The socialist governments of Europe are now facing a major banking crisis, which can result in volatility of Eurodollar futures. This volatility can create opportunities for ambitious traders if they can tolerate the risk inherent in such price fluctuations.
What Are Eurodollar Futures?
Eurodollars are U.S. dollar denominated time deposits that are held outside of the United States. Eurodollar Futures prices are based on the London InterBank Overnight Rate (LIBOR), which is an interest rate benchmark for Europe that is comparable to the US Treasury Bond rate for an equivalent time period.
As they are offshore, Eurodollars are not under Federal reserve jurisdiction, and thus command higher margins.
Importance Of Eurodollar Futures
The post World War II strength of the US market and its economy is the major reason for why the US Dollar became the world’s currency of choice for international commodities settlements and other types of transactions. The Eurodollar came into existence as more US dollars began migrating to offshore financial institutions as currency reserves.
Originally, the primary overseas banks were in Europe, hence the term “Eurodollar” was coined. However, as international commerce has extended to the rest of the world, any non US held deposits that are US dollar denominated are categorized as Eurodollars.
Using Eurodollar Futures For Foreign Currency Hedging
Eurodollar deposits help to hedge currency fluctuation risk for foreign businesses that export to the US and are often used as loans. In the past decade, it is estimated that close to 90% of all international loans are via Eurodollars, making them the largest source of finance on the planet.
Trading Eurodollar Futures Contracts In Futures Markets
Eurodollar futures are options derivative contracts that trade on Chicago Mercantile Exchange (CME). The face value of a contract is US$1,000,000 and the price fluctuation is pegged to the 3 month LIBOR interest rate at settlement date, which is subtracted from par value. For example, a LIBOR quote of 4.00% would equate to par (100.00) – 4.00, or a price of 96.00.
Trading increments are in half basis points (0.005%, or $12.50) and narrows to quarter basis points (0.0025%, or $6.25) in expiration months. As the interest benchmark is the 3 month LIBOR rate, expirations are listed quarterly (March, June, September, December) going out forward to ten years, as well as serially (January, February, April, May).
Daily Eurodollar Prices (CME)
Futures Trading Strategies – How To Trade Eurodollar Futures
Eurodollars are routinely used for interest rate arbitrage strategies, spreads, sweeps, and swaps. Given the current banking liquidity crisis in Europe, the sovereign debt default of Greece, the pending S&P rating downgrades for the other PIIGS members (Portugal, Italy, Ireland and Spain), interest rates for European sovereign debt are soaring.

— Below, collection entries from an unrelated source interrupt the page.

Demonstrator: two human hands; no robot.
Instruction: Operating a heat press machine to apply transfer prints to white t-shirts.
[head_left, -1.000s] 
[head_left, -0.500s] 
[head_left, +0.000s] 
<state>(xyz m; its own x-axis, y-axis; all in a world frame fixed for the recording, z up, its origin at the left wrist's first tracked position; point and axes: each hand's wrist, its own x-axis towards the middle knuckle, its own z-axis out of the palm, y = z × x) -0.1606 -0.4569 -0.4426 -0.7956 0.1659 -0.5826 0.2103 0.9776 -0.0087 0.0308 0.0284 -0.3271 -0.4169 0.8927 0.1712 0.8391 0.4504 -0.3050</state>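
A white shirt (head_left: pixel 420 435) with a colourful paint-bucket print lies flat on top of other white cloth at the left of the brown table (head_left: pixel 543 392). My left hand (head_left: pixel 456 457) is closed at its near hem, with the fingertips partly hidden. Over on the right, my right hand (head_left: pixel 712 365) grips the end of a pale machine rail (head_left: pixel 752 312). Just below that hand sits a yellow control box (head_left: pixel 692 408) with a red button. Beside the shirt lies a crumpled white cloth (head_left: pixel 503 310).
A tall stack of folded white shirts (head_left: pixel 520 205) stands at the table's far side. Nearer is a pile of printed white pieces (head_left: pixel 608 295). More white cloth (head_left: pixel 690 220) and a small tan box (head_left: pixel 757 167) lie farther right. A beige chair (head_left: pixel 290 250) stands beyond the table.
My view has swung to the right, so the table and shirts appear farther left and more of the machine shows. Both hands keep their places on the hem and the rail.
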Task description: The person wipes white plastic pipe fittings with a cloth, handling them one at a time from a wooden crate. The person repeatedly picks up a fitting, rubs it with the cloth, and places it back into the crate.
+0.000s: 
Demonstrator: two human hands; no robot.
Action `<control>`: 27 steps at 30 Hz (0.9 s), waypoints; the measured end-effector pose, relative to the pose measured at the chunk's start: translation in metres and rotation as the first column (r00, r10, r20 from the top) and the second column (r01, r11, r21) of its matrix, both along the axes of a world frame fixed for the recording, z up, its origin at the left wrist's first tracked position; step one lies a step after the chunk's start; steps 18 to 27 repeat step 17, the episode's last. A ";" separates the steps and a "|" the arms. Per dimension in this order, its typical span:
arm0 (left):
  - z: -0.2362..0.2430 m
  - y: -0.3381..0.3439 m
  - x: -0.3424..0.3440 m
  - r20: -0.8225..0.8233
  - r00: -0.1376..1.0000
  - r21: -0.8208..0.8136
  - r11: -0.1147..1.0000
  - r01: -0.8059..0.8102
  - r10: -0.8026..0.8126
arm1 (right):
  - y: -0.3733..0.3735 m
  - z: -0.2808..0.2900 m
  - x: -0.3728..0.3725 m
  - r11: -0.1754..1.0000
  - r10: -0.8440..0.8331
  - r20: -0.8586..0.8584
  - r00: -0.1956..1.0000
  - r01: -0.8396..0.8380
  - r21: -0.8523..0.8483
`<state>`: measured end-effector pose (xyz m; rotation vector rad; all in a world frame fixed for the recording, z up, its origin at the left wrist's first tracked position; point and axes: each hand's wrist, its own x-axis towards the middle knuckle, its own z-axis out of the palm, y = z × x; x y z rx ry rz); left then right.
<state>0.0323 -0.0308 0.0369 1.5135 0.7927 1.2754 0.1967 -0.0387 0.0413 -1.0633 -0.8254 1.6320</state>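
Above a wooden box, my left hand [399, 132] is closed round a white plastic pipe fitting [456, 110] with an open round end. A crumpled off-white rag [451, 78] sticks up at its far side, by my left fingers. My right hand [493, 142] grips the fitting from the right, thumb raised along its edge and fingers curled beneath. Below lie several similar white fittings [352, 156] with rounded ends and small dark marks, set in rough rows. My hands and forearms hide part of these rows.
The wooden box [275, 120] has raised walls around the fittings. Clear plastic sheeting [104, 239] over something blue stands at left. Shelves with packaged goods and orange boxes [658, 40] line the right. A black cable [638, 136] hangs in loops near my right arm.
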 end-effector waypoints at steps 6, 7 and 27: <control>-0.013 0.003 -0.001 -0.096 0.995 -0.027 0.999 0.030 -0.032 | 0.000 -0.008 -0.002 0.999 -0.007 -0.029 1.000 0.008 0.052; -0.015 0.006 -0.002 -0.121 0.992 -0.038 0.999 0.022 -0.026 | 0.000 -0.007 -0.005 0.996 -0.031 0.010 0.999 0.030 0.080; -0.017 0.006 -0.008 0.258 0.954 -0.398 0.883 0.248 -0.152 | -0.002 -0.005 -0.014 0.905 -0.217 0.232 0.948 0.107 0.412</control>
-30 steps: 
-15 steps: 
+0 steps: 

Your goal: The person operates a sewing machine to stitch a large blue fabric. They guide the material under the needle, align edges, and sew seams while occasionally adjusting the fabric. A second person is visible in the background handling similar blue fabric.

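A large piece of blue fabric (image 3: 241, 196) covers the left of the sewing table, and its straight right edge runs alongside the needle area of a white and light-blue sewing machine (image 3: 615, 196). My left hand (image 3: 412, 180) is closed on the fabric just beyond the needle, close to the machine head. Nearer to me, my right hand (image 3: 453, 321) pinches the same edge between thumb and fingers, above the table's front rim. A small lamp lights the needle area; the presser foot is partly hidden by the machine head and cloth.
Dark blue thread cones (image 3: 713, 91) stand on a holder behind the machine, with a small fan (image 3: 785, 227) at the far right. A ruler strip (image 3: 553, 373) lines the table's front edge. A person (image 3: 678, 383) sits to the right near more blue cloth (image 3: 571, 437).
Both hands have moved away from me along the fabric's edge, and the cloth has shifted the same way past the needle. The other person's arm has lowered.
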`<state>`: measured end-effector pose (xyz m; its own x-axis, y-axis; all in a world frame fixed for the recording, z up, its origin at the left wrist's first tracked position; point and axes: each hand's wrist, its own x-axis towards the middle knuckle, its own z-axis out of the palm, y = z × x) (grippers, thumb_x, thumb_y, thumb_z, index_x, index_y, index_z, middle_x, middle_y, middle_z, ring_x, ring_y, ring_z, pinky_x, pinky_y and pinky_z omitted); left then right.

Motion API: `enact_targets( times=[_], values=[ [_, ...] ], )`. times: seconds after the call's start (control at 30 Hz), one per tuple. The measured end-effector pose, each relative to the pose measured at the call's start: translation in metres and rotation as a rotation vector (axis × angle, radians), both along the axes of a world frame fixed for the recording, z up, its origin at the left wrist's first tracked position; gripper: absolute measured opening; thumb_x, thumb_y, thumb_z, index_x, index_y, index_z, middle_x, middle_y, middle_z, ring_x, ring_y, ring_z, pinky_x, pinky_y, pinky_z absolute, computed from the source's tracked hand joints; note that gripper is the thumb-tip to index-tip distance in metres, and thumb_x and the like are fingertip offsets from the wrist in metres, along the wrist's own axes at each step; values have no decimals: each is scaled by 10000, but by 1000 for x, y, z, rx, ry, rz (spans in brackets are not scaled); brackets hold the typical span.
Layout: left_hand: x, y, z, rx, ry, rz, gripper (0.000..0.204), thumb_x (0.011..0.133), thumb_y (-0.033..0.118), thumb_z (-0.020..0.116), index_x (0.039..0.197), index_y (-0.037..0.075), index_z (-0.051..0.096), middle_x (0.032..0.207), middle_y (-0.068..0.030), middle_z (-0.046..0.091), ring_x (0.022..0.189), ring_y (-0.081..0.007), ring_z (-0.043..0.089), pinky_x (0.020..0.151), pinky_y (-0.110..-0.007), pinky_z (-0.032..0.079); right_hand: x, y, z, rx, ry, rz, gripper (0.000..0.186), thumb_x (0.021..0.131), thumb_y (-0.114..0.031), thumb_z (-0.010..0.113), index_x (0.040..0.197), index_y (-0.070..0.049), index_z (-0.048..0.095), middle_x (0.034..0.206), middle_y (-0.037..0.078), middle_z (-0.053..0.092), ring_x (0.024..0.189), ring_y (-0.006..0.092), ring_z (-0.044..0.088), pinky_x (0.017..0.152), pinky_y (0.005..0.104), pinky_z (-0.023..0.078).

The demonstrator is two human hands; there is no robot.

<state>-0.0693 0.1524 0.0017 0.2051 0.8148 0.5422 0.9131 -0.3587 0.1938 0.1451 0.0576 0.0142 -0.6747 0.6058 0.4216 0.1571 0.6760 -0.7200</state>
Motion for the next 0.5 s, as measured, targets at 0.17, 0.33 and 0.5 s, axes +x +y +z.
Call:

As a result, shorter term Eurodollars will likely reflect this short term weakness. A watchful trader might consider, for example, shorting near term Eurodollars and buying longer term Eurodollars in a calendar spread strategy to take advantage of the current European banking confidence crisis.
Other tactics could involve arbitrage swaps between different points along the 10 year yield curve to offset currency risk fluctuations or for creating synthetic loans or synthetic debt instruments by using the LIBOR fluctuation between as the profit spread during the time window, although it would be realized at the end of term rather than up front.
There are certainly other strategies that could be deployed in accordance with one’s corresponding risk appetite. The futures market for Eurodollar futures is a hugely liquid one, so traders need not fear of not finding a counterparty for any position chosen, long or short.